Mardi, Bruxelles a prolongé l’utilisation pour 7 ans du sulfate de cuivre dans les vignes. La bouillie bordelaise est utilisée pour lutter contre le mildiou notamment. Mais avec les attaques que l’on a connues cet été, la restriction à 4 kilos de cuivre par hectare au lieu de 6 risque de poser problème. Une utilisation lissée sur 7 ans. Voici les réactions des viticulteurs et ce qu’ils ont vécu l’été dernier.
A Saint-Christophe-des-Bardes, Anne-Lise Goujon est en bio depuis 2001 (certifiée en 2003) Elle a été parmi les premiers et fait partie des 826 exploitants aujourd’hui en bio ou conversion, sur 11665 hectares.

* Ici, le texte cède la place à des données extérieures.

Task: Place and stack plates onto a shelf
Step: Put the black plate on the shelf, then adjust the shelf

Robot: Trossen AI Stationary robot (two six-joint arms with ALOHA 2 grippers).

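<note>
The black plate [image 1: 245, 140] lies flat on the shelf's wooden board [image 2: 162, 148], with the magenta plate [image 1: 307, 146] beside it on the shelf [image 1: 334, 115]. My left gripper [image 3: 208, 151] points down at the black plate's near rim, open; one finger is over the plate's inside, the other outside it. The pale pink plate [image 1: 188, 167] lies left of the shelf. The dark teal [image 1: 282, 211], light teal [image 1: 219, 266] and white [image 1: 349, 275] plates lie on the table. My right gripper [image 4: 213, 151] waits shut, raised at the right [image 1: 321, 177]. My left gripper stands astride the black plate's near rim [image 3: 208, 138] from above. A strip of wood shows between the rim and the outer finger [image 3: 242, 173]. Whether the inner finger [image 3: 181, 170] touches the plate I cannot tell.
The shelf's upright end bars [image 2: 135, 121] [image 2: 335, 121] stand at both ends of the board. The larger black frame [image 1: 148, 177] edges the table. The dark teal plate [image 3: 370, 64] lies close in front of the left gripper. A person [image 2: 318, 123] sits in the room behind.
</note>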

Cette année, elle a subi la sécheresse et un peu de mildiou, mais surtout la sécheresse. Elle a été obligée de traiter davantage avec la bouillie bordelaise ou sulfate de cuire, pour limiter la casse. Elle n’a eu au final un rendement que de 25 hectolitres à l’hectare contre 40-45 habituellement.

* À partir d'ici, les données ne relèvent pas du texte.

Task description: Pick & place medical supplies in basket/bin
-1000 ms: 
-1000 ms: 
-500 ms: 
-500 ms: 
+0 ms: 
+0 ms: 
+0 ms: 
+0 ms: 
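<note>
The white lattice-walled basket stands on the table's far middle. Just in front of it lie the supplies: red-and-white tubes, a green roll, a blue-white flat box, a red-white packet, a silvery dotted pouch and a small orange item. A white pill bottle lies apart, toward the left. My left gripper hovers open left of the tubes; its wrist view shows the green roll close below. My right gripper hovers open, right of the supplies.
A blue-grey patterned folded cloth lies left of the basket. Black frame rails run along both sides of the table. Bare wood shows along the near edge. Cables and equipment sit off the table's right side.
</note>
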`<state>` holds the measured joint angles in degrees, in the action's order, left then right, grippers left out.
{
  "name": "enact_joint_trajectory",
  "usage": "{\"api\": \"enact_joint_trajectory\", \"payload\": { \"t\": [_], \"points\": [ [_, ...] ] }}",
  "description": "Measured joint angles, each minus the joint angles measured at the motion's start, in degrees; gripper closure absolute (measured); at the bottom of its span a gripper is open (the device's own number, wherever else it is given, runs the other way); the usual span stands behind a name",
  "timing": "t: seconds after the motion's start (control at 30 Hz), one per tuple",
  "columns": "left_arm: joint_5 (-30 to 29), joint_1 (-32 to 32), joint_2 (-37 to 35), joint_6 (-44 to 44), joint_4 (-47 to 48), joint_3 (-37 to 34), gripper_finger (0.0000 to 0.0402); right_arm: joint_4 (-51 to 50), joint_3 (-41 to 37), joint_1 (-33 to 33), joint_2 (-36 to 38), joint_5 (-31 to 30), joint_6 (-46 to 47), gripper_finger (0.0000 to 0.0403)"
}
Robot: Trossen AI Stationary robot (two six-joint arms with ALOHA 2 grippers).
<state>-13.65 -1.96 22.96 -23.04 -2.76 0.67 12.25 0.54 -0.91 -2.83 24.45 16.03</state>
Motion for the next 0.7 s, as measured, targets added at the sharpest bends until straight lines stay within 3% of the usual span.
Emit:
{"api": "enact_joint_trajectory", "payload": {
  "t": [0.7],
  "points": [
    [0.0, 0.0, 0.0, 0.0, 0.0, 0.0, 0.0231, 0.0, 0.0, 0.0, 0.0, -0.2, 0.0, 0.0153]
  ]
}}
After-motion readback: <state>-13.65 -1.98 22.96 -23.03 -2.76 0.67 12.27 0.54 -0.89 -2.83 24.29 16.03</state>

« Cette année, il y a eu de très fortes pressions, très favorables pour le développement des champignons, donc on a traité avec du cuivre et du soufre, nous sommes à 13 traitements et on a atteint les 6 kilos de cuivre », me précise Anne-Lise Goujon du Moulin de Lagnet.

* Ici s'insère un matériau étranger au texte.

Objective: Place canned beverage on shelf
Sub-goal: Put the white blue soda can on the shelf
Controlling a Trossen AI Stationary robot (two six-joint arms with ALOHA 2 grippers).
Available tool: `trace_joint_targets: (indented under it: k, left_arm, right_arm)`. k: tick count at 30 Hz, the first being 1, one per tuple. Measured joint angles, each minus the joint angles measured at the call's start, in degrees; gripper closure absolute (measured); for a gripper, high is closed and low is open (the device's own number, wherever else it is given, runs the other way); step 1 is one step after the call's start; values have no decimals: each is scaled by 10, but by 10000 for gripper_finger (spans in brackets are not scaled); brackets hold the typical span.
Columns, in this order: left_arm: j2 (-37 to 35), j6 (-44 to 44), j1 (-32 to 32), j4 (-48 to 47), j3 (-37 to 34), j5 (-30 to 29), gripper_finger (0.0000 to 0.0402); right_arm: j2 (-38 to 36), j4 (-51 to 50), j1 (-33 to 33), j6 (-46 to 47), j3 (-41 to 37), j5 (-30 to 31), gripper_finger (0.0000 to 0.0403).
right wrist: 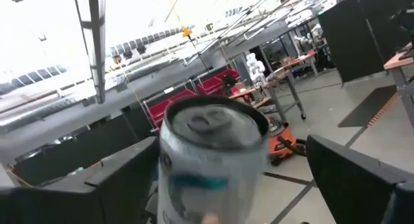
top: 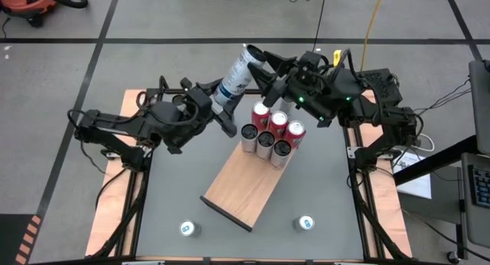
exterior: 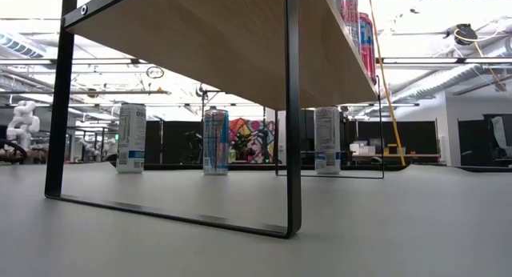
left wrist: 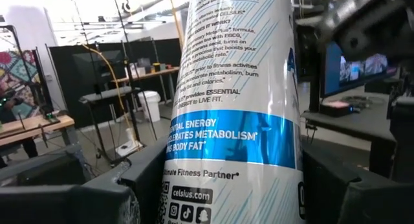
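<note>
The white-and-blue Celsius can [top: 236, 73] hangs tilted above the far end of the shelf [top: 249, 184], pinched low by the left gripper [top: 218, 104], and the right gripper [top: 264, 70], fingers spread wide around its top, should close squarely before the left one lets go.

**Both arms raised beyond the far end of the light-brown wooden shelf board [top: 243, 187]**

Left gripper [top: 222, 110]: clamped on a tilted white-and-blue slim can [top: 238, 74]. Right gripper [top: 269, 75]: fingers spread wide around the can's top end, wrist angled toward the left arm.
</note>
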Motion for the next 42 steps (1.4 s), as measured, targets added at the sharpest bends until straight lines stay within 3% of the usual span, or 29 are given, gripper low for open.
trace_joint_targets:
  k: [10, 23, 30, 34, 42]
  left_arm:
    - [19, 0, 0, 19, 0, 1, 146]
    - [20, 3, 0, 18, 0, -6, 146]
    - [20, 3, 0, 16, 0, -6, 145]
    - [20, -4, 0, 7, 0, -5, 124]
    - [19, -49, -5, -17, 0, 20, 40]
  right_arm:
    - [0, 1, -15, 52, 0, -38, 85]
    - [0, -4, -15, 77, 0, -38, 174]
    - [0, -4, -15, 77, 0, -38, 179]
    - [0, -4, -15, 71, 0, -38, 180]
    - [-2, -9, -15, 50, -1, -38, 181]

Son voisin, Arnaud de la Barre du château Laplagnotte-Bellevue a perdu la moitié de sa récolte à cause du mildiou. Lui est en biodynamie depuis l’an dernier et en bio depuis 2012. En biodynamie, ses traitements ne peuvent excéder 3 kilos par hectare, il complète ses traitements avec des plantes.
« J’ai des convictions sur la biodynamie, donc je suis à fond dedans, des années comme celle-là ce sont des années catastrophiques, surtout que l’année dernière on avait gelé donc on avait aussi perdu beaucoup. Donc là cela fait deux années d’affilé, l’année prochaine on n’a plus le choix, il faut faire le plein », commente , Arnaud de la Barre du château Laplagnotte-Bellevue.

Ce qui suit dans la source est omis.